There seem to me to be two answers to this question. In the first place, and as part of the agenda of the black students in the documentary, it is not enough to be trained to meet the situation. For black youth in America, it may be insufficient to learn the rules and live by the rules, particularly when the rules have been developed by a white majority, or worse still, a privileged white minority. As suggested by the documentary, a revolutionary education would empower students to change the rules, and not merely abide by them. The second answer is that to truly educate students, we must not merely teach them to talk, we must help them to develop a voice.
This first answer would seem, at first, to have no place in a private school education. It might be suggested by some that private schools are chosen by parents in order that their children may best understand the rules of the game, and play that game to their advantage.

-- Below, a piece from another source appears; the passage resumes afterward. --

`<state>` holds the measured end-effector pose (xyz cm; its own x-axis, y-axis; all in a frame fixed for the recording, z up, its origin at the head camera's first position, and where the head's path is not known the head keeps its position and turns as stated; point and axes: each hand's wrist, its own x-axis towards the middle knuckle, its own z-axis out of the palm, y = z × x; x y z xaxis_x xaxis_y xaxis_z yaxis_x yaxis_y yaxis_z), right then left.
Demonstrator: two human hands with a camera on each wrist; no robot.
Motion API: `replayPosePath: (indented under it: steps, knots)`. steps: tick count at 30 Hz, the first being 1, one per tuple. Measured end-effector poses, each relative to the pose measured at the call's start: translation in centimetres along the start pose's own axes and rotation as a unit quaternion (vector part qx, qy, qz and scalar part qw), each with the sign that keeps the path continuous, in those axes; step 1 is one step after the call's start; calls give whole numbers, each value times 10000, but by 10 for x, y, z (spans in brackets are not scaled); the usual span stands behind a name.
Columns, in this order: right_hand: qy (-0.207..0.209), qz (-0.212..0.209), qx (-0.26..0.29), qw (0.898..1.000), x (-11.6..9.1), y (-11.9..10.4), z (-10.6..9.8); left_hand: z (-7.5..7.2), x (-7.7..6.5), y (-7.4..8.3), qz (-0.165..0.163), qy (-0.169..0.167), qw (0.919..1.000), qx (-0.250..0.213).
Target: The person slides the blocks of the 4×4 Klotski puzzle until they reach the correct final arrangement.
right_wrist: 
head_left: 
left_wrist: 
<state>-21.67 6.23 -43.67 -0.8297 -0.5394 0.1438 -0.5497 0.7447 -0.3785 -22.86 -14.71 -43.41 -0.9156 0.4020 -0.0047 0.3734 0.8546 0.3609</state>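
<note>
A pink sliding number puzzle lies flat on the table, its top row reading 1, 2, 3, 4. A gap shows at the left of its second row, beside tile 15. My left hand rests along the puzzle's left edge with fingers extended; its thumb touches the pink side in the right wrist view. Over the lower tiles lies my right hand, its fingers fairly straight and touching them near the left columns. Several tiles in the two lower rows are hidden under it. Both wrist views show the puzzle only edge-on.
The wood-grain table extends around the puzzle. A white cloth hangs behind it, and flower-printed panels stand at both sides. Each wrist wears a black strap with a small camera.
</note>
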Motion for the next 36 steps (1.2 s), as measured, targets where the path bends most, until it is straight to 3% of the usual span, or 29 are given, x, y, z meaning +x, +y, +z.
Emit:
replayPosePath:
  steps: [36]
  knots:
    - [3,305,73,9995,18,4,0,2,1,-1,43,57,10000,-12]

Arguably, this is a mistaken view of private schools, and more importantly, it may be an outmoded view of society and the ways in which people succeed.
Private schools are generally focused upon delivering “21st century skills” to our students, and perhaps number one among these skills is critical thinking. Critical thinking, when properly taught, has the potential to be a dangerous thing. That is to say, a youth introduced to critically think will have both the ability to analyze and the ability to critique. Students will see the parts, and they will see what lies behind the parts. They will see the form, and they will see the intentions that shape the form. Critical thinking makes acceptance of society and its rules a choice and not a duty.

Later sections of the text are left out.